Currently, the Alabama Snapper Check program collects information about the catch and effort it took from owners and operators of state for-hire vessels, and from private recreational fishing vessels who bring either American red snapper, gray triggerfish, or greater amberjack to the dock from the Gulf. The program consists of two complementary components. Part one the electronic reporting system that anglers can provide catch and harvest information for these three species after each fishing trip. Part two is a dockside survey to gather trip info along with measurements from the landed fish, the American red snapper in this case.
NOAA Fisheries also had a big hand in this program, providing funding for the development, testing, and implementation of the tablets for the dockside interviews. Along with the help from NOAA Fisheries, there was additional support from the Gulf States Marine Fisheries Commission’s Fisheries Information Network. NOAA Fisheries encourages the use of electronic tech to improve and complement data collection for fisheries wherever applicable.
“We are committed to working with our partners to develop sound electronic reporting tools and advance the appropriate use of electronic reporting technologies to improve our program,” said Katherine Papacostas, NOAA Fisheries, Marine Recreational Information Program branch chief.
A key part of MRIP is to support its partners.
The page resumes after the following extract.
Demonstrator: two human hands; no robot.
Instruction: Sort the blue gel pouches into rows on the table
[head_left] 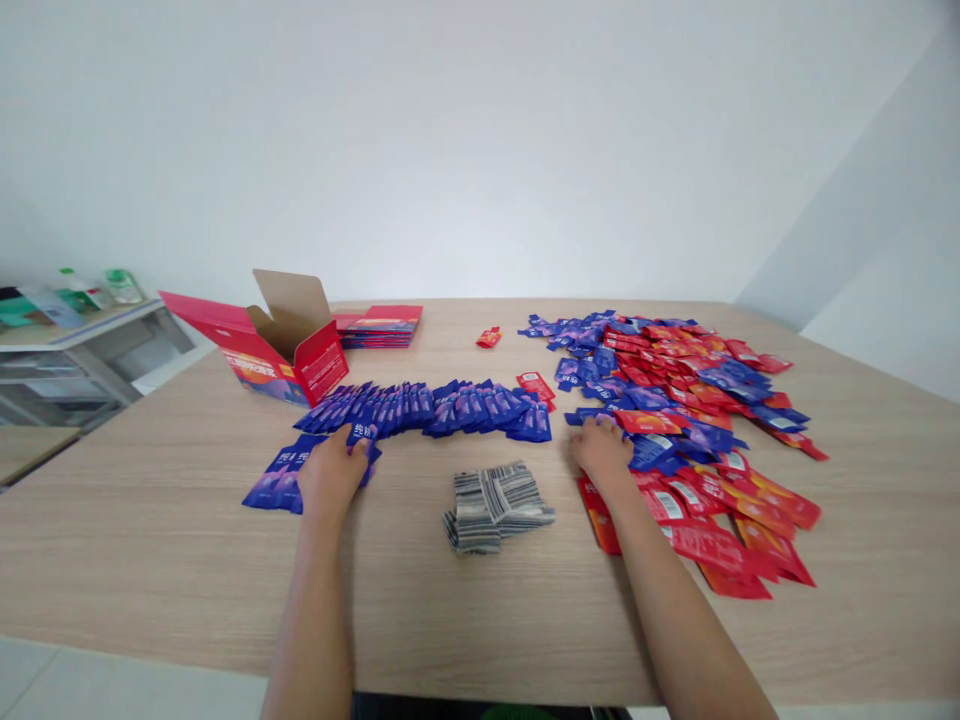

“We work closely with our state and regional partners to help them meet data collection needs within their unique recreational fisheries,” said Papacostas. “This includes access to technical resources, statistical support, and funding.”
In 2018, NOAA Fisheries certified the design for the Alabama Snapper Check. The program was proven to be statistically valid approach for monitoring the catch of American red snapper in the Gulf of Mexico with respect to the annual catch limit. Certification was the first step for the potential use of any new survey data and estimates in future federal fisheries assessment and management. The Alabama Snapper Check if just one of several surveys in the Gulf that have been developed by the Gulf States to be more involved in the management of the American Red Snapper with NOAA Fisheries.
“Sustainable fishing starts with the data,” said Gregg Bray, GulfFIN program coordinator. “We are continuously working with our partners to find ways to advance and streamline our data collection methods. The successful implementation of this project underscores the importance of our federal, regional, and state partners working together to evaluate and improve recreational fishing data.”